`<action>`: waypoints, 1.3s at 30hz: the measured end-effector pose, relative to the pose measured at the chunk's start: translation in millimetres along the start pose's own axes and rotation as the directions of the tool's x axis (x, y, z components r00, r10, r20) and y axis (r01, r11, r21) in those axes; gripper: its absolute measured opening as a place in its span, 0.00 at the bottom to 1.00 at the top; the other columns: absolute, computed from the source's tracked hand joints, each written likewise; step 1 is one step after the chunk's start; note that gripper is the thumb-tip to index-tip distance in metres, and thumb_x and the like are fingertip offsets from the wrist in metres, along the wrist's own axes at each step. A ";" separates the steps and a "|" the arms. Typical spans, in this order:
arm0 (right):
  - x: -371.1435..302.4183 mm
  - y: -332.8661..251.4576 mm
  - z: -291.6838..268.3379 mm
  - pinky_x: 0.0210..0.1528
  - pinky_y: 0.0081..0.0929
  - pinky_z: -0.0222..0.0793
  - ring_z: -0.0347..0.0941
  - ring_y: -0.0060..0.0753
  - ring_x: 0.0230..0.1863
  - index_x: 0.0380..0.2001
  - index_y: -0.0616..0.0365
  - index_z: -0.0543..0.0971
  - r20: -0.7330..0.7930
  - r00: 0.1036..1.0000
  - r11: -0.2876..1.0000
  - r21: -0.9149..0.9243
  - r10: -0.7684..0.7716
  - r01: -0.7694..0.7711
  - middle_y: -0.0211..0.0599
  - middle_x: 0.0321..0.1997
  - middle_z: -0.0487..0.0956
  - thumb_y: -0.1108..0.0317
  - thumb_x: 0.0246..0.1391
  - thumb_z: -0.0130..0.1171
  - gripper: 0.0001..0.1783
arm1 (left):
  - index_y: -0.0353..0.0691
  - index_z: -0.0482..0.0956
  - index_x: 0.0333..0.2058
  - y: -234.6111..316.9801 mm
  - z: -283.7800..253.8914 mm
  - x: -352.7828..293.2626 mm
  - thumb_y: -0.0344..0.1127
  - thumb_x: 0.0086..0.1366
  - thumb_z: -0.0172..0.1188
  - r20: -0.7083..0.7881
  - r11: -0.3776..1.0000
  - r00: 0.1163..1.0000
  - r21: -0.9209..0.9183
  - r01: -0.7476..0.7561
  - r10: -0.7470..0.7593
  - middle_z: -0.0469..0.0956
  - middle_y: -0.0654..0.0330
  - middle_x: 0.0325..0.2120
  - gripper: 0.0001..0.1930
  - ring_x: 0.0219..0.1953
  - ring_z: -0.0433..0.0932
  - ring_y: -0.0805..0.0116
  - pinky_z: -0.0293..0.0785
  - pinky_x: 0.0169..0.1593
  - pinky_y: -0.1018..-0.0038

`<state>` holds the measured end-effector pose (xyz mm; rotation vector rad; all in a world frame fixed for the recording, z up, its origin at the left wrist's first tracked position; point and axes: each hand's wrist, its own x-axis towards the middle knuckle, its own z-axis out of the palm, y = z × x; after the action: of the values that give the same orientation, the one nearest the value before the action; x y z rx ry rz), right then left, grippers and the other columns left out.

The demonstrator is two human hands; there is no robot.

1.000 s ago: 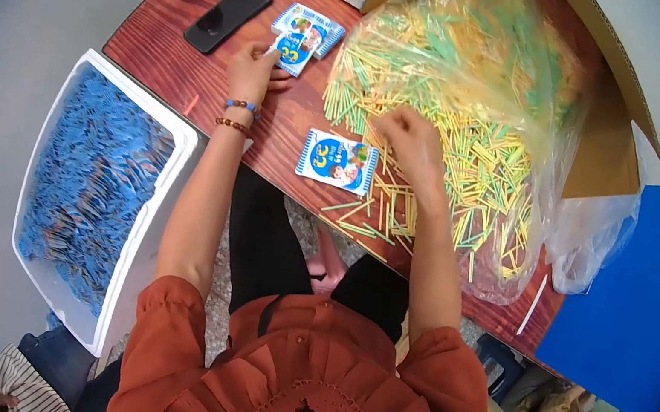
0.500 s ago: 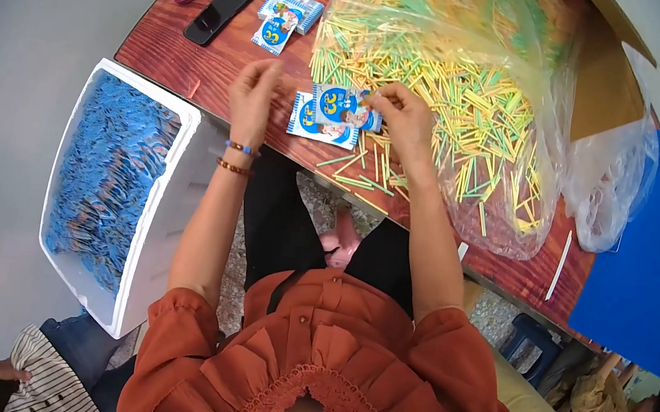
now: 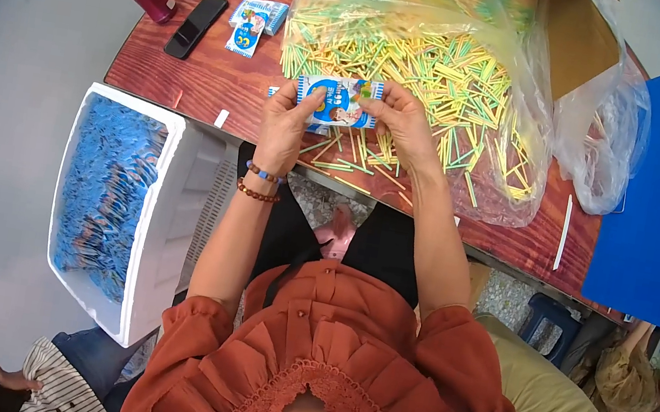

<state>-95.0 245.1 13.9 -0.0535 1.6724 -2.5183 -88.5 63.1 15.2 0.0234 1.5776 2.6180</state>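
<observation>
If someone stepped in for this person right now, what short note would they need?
Left hand and right hand together hold one small blue packet by its ends, above the wooden table.
Yellow and green sticks fill the clear bag just behind the hands; some lie loose at the table edge.
More blue packets lie by the black phone.
The white foam box at the left holds a heap of blue packets.
Left: a big pile of sticks still in the bag.
</observation>
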 end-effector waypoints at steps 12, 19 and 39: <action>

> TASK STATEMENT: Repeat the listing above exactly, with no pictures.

> RESULT:
`<action>`: waypoints, 1.3s at 30hz: the measured end-effector pose, relative to the pose measured at the chunk's start: translation in millimetres along the start pose's own axes and rotation as the directions of the tool's x axis (x, y, z components r00, r10, r20) and y axis (r01, r11, r21) in those axes; gripper: its absolute measured opening as a place in its span, 0.00 at the bottom to 1.00 at the top; the other columns: absolute, computed from the source's tracked hand joints, each written likewise; step 1 is one step after the chunk's start; note that gripper is the thumb-tip to index-tip distance in metres, and thumb_x and the like are fingertip offsets from the wrist in metres, along the wrist's own axes at each step. A ";" separates the steps and a "|" the arms. Typical spans, in this order:
arm0 (right):
  - x: -371.1435..302.4183 mm
  - y: -332.8661..251.4576 mm
  - z: -291.6838..268.3379 mm
  - pinky_x: 0.0210..0.1528
  - pinky_y: 0.0081..0.0929
  - pinky_z: -0.0222..0.0793
  - ring_z: -0.0347..0.0941
  - ring_y: -0.0060..0.0753
  - ring_x: 0.0230..0.1863
  - index_x: 0.0380..0.2001
  - index_y: -0.0616..0.0365
  - index_z: -0.0543..0.0971
  - r20: -0.7330..0.7930
  - r00: 0.1036..1.0000
  - r11: -0.2876..1.0000
  - r21: -0.9149..0.9243
  - r10: -0.7684..0.7716
  - r01: -0.7694..0.7711
  - middle_y: -0.0211..0.0599
  - middle_x: 0.0321..0.1997
  - middle_z: -0.0487..0.0956
  - thumb_y: -0.1108..0.0317
  - thumb_x: 0.0246..0.1391
  - thumb_z: -0.0130..0.1171
  - gripper: 0.0001..0.1783
arm1 (left):
  - index_y: -0.0353..0.0691
  - index_z: -0.0482..0.0956
  - index_x: 0.0333..0.2058
  - y: -234.6111..316.9801 mm
  - z: -283.7800..253.8914 mm
  - x: -352.7828..293.2626 mm
  - thumb_y: -0.0344..0.1127
  - thumb_x: 0.0086..0.1366
  - thumb_z: -0.0172..0.1188
  - r20: -0.7083..0.7881
  - r11: -0.3776..1.0000
  - r00: 0.1163..1.0000
  - r21: -0.9209..0.9183
  - r01: -0.7476..0.7561
  - r10: -0.7470..0.7593
  - middle_z: -0.0469..0.0956
  - middle_y: -0.0654..0.0330
  - middle_x: 0.0325..0.2120
  - gripper: 0.0001..0.1930
  - ring_x: 0.0219..0.1953
  - ring_z: -0.0433..0.0932
  - ring_y: -0.0805..0.0116
  - pinky_z: -0.0293..0.0785
  - pinky_x: 0.0169..0.1593
  - pinky_y: -0.1018..-0.0038

`<state>` holds the measured end-effector pose (xyz mm; rotation vector rad; all in a world frame fixed for the recording, z up, its origin at the left wrist's first tracked position; point and axes: each hand's wrist, its own x-axis towards the middle knuckle, its own z-axis out of the palm, y = z × x; after the action: of the values that give the same orientation, the one nearest the value before the action; x y z rx ry rz), right then left, grippers and the other columns left out.

The demonstrator is two human hands; there is no robot.

1.000 s ago: 
0.500 s ago: 
now: 

<state>-95.0 245.1 13.9 -0.0535 1.6724 -2.5183 -88.5 63.1 15.2 0.0234 1.5776 2.6180</state>
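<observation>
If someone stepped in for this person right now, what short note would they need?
Left hand and right hand together hold one small blue packet by its ends, above the wooden table.
Yellow and green sticks fill the clear bag just behind the hands; some lie loose at the table edge.
More blue packets lie by the black phone.
The white foam box at the left holds a heap of blue packets.
Left: a big pile of sticks still in the bag.
</observation>
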 end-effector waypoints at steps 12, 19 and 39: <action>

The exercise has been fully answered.